- [Problem description] Reproduce, exactly and in full, only the lines below from the one containing "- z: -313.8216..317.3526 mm" through the one containing "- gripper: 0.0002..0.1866".

[Entries taken from a collection]
#####

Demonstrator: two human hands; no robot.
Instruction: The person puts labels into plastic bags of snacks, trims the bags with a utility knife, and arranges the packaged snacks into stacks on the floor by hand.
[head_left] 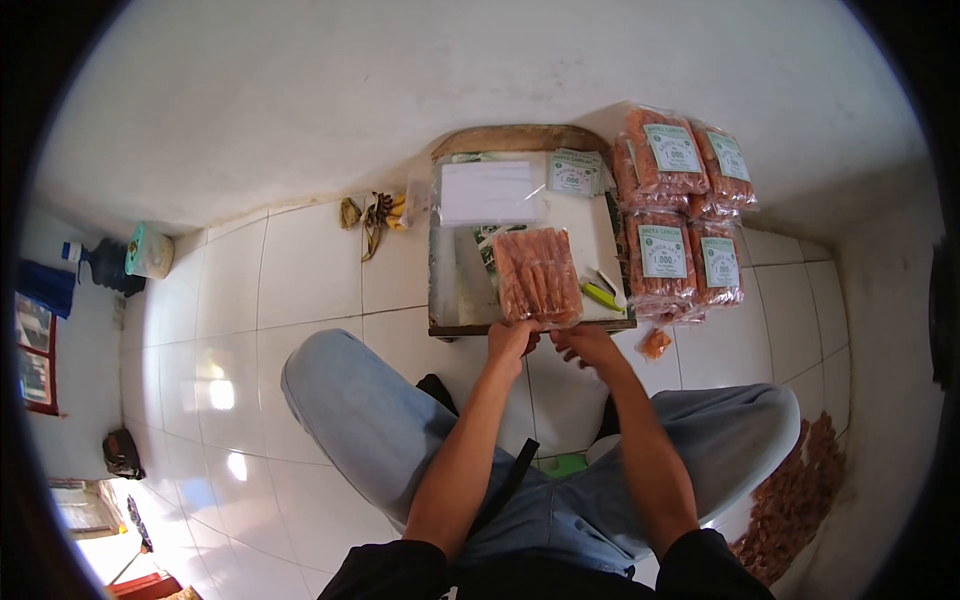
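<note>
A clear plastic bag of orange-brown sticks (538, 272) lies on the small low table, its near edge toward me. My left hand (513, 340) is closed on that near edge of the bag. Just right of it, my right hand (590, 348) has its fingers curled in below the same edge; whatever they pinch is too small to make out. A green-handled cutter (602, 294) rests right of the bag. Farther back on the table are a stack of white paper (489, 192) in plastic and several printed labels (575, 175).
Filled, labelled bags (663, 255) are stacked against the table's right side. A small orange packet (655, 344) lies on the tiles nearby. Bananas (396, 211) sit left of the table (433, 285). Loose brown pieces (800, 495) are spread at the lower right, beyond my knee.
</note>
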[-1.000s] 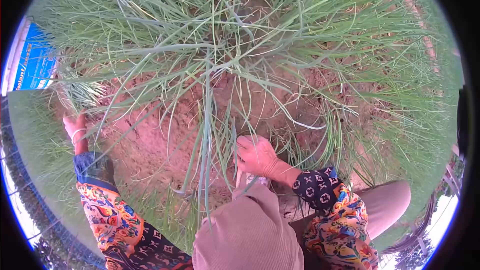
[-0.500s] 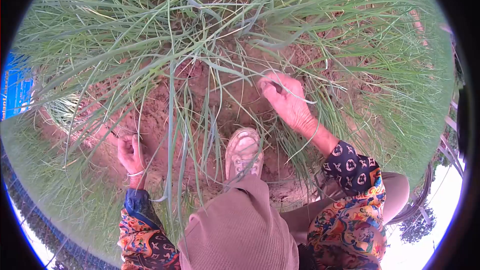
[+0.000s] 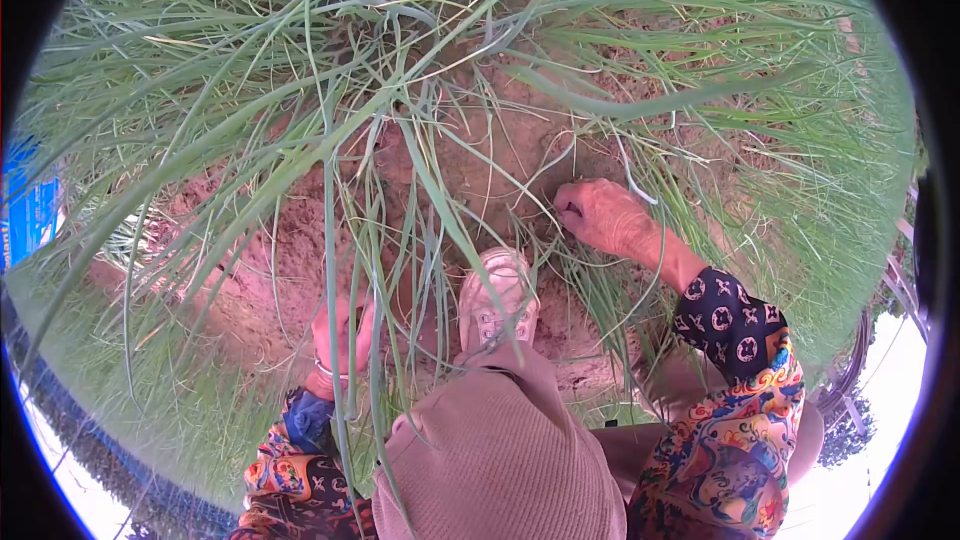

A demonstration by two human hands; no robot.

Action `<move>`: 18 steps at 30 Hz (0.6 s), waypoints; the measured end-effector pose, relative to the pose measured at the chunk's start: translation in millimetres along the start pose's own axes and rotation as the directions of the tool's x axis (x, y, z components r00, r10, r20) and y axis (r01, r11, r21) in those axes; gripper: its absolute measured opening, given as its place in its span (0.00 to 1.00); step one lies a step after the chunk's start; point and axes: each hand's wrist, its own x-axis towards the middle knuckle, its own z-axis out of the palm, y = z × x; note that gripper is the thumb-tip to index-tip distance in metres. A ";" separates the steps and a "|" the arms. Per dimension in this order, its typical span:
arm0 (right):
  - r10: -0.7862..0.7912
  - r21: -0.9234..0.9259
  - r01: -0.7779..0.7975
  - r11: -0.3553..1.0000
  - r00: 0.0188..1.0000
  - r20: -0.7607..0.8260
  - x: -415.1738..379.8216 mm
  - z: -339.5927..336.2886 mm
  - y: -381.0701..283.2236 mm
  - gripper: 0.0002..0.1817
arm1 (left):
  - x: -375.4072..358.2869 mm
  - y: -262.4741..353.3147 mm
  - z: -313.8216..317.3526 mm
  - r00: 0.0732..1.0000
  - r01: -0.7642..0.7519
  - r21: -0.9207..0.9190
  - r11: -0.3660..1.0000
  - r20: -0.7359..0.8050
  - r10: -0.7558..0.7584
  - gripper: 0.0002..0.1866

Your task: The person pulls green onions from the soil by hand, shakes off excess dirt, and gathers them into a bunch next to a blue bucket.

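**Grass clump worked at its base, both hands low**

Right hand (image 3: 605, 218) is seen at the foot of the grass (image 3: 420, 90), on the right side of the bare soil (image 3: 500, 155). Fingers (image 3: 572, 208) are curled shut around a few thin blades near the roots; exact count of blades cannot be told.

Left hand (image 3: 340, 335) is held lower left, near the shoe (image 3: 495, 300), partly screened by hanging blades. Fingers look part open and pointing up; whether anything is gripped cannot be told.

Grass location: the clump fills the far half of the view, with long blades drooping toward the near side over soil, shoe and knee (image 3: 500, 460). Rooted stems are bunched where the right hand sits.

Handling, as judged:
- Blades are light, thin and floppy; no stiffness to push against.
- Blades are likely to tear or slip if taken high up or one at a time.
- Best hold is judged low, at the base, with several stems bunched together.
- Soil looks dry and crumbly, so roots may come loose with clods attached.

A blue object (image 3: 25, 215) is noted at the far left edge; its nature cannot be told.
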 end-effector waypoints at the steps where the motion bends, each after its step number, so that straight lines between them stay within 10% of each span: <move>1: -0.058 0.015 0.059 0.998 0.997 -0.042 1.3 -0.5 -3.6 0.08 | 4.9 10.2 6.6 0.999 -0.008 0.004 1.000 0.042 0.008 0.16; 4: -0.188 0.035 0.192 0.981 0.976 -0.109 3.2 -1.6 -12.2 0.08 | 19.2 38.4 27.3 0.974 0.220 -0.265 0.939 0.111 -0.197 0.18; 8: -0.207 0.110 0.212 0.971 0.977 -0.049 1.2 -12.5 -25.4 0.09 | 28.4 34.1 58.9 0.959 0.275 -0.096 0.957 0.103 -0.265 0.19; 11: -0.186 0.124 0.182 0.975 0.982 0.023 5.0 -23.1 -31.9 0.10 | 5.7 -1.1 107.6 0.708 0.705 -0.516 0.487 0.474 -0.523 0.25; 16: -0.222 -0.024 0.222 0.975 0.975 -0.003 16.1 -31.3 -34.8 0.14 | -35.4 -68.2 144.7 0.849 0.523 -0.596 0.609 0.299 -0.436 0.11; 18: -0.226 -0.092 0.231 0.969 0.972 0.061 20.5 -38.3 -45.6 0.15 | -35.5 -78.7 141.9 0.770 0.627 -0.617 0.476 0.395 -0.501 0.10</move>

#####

- [Result for this task]
  - z: -313.8216..317.3526 mm
  - r00: 0.0732..1.0000
  - r01: -0.7642..0.7519
  - r21: -0.9207..0.9190
  - r11: -0.3660..1.0000
  - r20: -0.7359..0.8050
  - r10: -0.7558..0.7584
  - gripper: 0.0002..0.1866

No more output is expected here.